» **EXERCISE AIM**: Word for word, reproduce the data that follows.

» **SUPPLIED DATA**:
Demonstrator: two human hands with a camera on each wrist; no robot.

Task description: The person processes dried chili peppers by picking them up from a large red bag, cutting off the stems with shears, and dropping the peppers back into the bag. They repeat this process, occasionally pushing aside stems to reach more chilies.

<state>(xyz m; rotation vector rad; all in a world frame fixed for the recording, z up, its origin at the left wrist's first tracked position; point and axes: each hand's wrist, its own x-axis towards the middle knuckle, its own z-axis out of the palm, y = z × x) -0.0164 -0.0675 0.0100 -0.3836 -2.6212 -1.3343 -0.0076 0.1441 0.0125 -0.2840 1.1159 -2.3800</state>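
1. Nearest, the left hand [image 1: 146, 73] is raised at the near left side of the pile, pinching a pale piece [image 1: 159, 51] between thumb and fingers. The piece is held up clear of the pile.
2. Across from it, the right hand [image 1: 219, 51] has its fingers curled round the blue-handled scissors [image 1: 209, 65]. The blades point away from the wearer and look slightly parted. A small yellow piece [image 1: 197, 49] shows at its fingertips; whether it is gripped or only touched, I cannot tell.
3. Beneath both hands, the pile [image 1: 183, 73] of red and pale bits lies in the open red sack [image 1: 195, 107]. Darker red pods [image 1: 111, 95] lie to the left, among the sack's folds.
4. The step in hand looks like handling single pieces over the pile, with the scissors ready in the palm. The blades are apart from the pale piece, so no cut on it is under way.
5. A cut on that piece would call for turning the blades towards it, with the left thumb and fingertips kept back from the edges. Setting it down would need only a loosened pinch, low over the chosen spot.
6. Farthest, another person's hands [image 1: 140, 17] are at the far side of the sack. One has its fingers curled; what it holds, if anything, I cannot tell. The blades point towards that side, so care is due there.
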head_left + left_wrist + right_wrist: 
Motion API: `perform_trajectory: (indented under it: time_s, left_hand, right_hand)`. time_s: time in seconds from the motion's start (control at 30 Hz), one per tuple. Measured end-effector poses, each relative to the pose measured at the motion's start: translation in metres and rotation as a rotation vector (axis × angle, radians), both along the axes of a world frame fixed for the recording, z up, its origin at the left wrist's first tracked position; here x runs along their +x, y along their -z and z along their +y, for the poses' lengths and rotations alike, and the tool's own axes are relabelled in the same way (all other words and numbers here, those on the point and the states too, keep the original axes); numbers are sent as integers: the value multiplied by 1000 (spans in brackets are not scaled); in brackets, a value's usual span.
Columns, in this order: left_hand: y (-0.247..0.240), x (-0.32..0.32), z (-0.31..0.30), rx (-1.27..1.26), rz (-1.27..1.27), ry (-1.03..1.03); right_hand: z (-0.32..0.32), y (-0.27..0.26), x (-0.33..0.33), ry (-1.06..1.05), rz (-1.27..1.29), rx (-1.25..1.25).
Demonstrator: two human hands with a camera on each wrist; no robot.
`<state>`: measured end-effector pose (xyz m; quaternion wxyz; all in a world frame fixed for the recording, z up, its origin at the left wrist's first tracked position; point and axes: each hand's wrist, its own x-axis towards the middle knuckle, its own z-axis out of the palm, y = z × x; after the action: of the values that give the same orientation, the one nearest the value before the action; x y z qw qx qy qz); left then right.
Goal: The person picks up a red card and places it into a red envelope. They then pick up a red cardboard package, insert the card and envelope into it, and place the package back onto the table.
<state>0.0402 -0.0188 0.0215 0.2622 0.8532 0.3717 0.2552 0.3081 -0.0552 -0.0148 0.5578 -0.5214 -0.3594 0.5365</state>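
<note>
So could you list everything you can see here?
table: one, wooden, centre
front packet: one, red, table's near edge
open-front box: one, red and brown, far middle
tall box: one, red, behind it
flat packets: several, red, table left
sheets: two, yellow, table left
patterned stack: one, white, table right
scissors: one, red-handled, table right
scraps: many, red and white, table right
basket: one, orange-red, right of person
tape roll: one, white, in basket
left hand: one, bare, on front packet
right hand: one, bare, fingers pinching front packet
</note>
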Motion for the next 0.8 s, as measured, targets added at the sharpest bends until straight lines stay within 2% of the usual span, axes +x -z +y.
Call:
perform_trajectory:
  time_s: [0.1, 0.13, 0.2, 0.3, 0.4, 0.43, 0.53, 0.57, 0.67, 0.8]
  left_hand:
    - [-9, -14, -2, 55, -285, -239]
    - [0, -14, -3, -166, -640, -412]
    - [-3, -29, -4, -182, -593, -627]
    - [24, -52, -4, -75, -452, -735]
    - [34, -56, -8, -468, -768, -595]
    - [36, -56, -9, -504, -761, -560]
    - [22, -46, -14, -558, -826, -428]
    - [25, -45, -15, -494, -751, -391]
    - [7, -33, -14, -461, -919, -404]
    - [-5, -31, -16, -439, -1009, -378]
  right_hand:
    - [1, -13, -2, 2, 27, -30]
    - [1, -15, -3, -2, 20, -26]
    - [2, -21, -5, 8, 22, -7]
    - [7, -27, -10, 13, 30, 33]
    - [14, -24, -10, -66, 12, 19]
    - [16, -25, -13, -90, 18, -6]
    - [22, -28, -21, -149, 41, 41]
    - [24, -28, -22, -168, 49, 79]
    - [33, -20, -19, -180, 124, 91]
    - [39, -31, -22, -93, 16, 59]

» **RESULT**:
Demonstrator: two human hands with a camera on each wrist; no robot.

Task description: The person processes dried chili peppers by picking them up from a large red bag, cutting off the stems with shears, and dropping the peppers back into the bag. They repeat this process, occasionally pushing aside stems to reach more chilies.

<state>(xyz m; rotation vector rad; all in a world frame fixed for the recording, z up, its origin at the left wrist's first tracked position; point and axes: each hand's wrist, its own x-axis towards the middle knuckle, its own z-axis out of the palm, y = z × x) -0.0164 -0.0675 0.0100 -0.3836 -2.6212 -1.3343 -0.0076 0.1441 0.0125 -0.2840 1.1159 -2.3800</state>
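1. Nearest, the left hand [image 1: 146, 73] is raised at the near left side of the pile, pinching a pale piece [image 1: 159, 51] between thumb and fingers. The piece is held up clear of the pile.
2. Across from it, the right hand [image 1: 219, 51] has its fingers curled round the blue-handled scissors [image 1: 209, 65]. The blades point away from the wearer and look slightly parted. A small yellow piece [image 1: 197, 49] shows at its fingertips; whether it is gripped or only touched, I cannot tell.
3. Beneath both hands, the pile [image 1: 183, 73] of red and pale bits lies in the open red sack [image 1: 195, 107]. Darker red pods [image 1: 111, 95] lie to the left, among the sack's folds.
4. The step in hand looks like handling single pieces over the pile, with the scissors ready in the palm. The blades are apart from the pale piece, so no cut on it is under way.
5. A cut on that piece would call for turning the blades towards it, with the left thumb and fingertips kept back from the edges. Setting it down would need only a loosened pinch, low over the chosen spot.
6. Farthest, another person's hands [image 1: 140, 17] are at the far side of the sack. One has its fingers curled; what it holds, if anything, I cannot tell. The blades point towards that side, so care is due there.
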head_left + left_wrist + right_wrist: 
Motion API: `perform_trajectory: (indented under it: time_s, left_hand, right_hand)`. time_s: time in seconds from the motion's start (control at 30 Hz), one per tuple. Measured end-effector poses, each relative to the pose measured at the motion's start: translation in metres and rotation as a rotation vector (axis × angle, radians), both along the axes of a world frame fixed for the recording, z up, its origin at the left wrist's first tracked position; here x runs along their +x, y along their -z and z along their +y, for the poses' lengths and rotations alike, and the tool's own axes are relabelled in the same way (all other words and numbers here, those on the point and the states too, keep the original axes); numbers are sent as integers: the value multiplied by 1000 (spans in brackets are not scaled); in brackets, a value's usual span.
Columns, in this order: left_hand: y (-0.247..0.240), x (-0.32..0.32), z (-0.31..0.30), rx (-1.27..1.26), rz (-1.27..1.27), ry (-1.03..1.03); right_hand: z (-0.32..0.32), y (-0.27..0.26), x (-0.33..0.33), ry (-1.06..1.05), rz (-1.27..1.29), rx (-1.25..1.25).
Demonstrator: two human hands with a camera on each wrist; no robot.
`<state>`: measured end-effector pose (xyz m; quaternion wxyz; all in a world frame fixed for the recording, z up, its origin at the left wrist's first tracked position; point and axes: each hand's wrist, its own x-axis towards the middle knuckle, its own z-axis out of the palm, y = z × x; after the action: of the values that give the same orientation, the one nearest the value before the action; x y z qw qx qy qz); left then right.
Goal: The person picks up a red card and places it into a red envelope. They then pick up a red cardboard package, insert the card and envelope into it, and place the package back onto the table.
<state>0.0402 -0.0188 0.0215 0.2622 0.8532 0.3717 0.2552 0.3081 -0.0552 -0.0148 0.5578 -0.5214 -0.3594 0.5365</state>
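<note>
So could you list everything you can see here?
table: one, wooden, centre
front packet: one, red, table's near edge
open-front box: one, red and brown, far middle
tall box: one, red, behind it
flat packets: several, red, table left
sheets: two, yellow, table left
patterned stack: one, white, table right
scissors: one, red-handled, table right
scraps: many, red and white, table right
basket: one, orange-red, right of person
tape roll: one, white, in basket
left hand: one, bare, on front packet
right hand: one, bare, fingers pinching front packet
</note>
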Motion for the next 0.8 s, as measured, targets added at the sharpest bends until straight lines stay within 2% of the usual span, axes +x -z +y.
Call:
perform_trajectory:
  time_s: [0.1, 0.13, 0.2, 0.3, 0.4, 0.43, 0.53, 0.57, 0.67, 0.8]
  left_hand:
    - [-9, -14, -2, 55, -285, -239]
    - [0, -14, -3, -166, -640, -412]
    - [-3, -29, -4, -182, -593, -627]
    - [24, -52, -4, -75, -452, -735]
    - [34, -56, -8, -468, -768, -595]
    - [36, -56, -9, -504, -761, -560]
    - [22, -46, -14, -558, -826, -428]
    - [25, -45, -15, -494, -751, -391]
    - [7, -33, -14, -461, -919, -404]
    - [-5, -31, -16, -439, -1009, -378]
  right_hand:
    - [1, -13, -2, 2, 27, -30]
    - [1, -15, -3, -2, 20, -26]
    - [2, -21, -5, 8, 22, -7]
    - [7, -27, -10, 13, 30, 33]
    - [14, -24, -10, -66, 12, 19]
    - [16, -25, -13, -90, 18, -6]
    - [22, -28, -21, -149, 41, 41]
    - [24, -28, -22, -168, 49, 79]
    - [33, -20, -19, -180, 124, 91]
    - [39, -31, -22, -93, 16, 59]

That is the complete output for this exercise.